Estate taxes are often lost in the shuffle over trillion-dollar deficits and the expiration of the Bush-era tax cuts. Besides, the prospect of forcing wealthy people to pay more taxes is not exactly unpopular these days.
However, according to an analysis by LIMRA, an insurance marketing firm, the less-generous estate rules would potentially affect far more than the one-percenters. LIMRA looked at the Federal Reserve's recent report on consumer finances in 2010. While only 4.4 percent of households had financial assets exceeding $1 million, estates also include the values of primary residences, private businesses, and, in some cases, life insurance. When these assets are included, that 4.4 percent rises to 12.5 percent—an eighth of all U.S. households.
[See 4 Ways to Include a Home in Your Estate Plans .]
"If Congress fails to act, 14.7 million U.S. households would have a potential estate tax liability," LIMRA said. "The average tax due for these families would be $1.4 million." Many of these households have enough life insurance to pay estate taxes, but more than half of them do not. These families would still owe, on average, $1.6 million after applying the proceeds of their current life insurance policies.
Life insurance is widely used to avoid or minimize estate taxes. And LIMRA, not surprisingly, would like to see people bulk up on their life insurance to protect themselves from bigger estate taxes.
Other estate-tax provisions likely to be considered by Congress, the firm said, are retaining the existing rules or approving a compromise that has been widely suggested—a $3.5 million exemption and a top estate tax rate of 45 percent.
If the existing generous rules were maintained, which is not considered likely, there would still be potential estate taxes due on 2.4 million U.S. households, and their average tax at the 35-percent rate would be $2.4 million. About 43 percent of them do not have enough life insurance to cover these tax obligations, LIMRA said, and would still owe an average of $3.1 million after their life insurance proceeds had been applied to their estate taxes.
Under the compromise scenario, 3.6 million households would have potential estate-tax liabilities averaging $2.6 million. About 53 percent of them would not have enough life insurance to pay these taxes and would still owe $3 million, on average, after applying the proceeds from their life insurance policies.
[See Important Things to Consider When Preparing Your Will .]

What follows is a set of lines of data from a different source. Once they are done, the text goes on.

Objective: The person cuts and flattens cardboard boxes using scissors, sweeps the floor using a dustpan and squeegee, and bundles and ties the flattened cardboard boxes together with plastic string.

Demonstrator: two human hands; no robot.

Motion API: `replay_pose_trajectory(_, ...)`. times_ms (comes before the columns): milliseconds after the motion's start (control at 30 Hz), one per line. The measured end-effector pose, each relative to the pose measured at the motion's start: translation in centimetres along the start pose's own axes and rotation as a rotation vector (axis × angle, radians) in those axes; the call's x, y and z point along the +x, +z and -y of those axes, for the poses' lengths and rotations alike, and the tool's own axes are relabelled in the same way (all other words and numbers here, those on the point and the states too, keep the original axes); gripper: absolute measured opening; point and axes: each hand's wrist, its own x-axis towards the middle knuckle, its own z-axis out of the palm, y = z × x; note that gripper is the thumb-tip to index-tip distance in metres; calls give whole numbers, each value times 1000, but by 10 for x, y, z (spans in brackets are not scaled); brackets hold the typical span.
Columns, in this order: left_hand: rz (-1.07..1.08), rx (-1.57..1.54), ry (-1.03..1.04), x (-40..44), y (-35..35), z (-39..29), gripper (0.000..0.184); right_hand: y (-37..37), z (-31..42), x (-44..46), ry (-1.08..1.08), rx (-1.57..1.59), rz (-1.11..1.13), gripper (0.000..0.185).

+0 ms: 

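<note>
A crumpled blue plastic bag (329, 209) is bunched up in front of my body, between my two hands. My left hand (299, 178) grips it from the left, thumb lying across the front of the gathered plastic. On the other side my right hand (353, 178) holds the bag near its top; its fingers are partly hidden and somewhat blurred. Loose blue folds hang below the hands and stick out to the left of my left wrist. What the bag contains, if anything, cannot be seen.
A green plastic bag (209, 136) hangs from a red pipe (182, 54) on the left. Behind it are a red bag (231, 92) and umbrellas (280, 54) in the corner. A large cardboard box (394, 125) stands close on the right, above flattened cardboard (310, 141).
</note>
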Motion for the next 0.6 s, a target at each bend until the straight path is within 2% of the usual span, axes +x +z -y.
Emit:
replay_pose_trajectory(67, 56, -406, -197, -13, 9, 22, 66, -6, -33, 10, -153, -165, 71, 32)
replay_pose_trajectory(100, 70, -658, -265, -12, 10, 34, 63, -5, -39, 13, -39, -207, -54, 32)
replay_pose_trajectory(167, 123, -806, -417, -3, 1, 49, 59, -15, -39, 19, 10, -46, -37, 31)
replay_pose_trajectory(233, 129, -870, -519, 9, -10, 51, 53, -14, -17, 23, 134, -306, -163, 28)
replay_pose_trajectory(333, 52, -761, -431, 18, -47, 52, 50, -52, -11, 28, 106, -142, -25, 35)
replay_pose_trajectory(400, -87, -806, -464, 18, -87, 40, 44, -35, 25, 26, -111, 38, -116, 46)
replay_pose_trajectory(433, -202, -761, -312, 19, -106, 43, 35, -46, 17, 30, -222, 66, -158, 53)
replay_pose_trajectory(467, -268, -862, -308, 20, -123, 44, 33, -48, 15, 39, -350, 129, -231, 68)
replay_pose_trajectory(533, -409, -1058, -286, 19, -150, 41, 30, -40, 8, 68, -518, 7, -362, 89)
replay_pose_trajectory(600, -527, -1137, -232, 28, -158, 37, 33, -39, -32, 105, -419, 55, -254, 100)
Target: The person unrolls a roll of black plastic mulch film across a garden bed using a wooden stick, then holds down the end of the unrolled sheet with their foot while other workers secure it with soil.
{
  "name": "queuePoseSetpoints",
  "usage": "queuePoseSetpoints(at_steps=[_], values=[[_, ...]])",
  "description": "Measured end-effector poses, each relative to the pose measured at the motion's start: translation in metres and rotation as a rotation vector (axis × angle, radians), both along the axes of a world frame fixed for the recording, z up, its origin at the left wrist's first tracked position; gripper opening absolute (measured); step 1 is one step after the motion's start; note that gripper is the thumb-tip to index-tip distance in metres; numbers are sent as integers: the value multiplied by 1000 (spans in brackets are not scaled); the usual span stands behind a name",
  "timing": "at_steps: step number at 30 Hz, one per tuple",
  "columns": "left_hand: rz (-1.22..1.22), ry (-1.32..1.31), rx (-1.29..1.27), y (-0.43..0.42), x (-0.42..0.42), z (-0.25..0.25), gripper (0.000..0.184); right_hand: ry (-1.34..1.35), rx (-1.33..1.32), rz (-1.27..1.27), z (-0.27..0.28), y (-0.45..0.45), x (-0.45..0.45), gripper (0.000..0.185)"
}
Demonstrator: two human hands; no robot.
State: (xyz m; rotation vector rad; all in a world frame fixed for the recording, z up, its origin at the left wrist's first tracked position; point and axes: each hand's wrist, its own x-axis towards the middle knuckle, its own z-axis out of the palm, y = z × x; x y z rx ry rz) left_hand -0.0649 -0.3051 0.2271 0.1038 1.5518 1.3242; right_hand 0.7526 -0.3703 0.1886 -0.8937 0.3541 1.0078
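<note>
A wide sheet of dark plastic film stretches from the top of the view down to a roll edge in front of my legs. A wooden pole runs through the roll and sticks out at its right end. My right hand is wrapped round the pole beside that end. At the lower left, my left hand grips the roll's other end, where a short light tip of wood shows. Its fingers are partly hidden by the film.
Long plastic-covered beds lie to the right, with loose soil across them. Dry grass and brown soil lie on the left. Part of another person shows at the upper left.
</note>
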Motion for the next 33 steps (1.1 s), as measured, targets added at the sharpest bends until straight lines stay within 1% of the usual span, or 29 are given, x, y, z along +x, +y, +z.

Many estate-tax analyses emphasize how few people are affected. The nonpartisan Tax Policy Center, for example, estimates that less than three-tenths of 1 percent of the people who will die next year would owe estate taxes if Congress adopted the compromise set of estate rules. That would total fewer than 7,500 estates, and the average rate on taxable assets they would pay wouldn't be 45 percent, but less than 20 percent. LIMRA says its figures are much larger because they measure the assets of everyone alive, not just those who might die in a single year.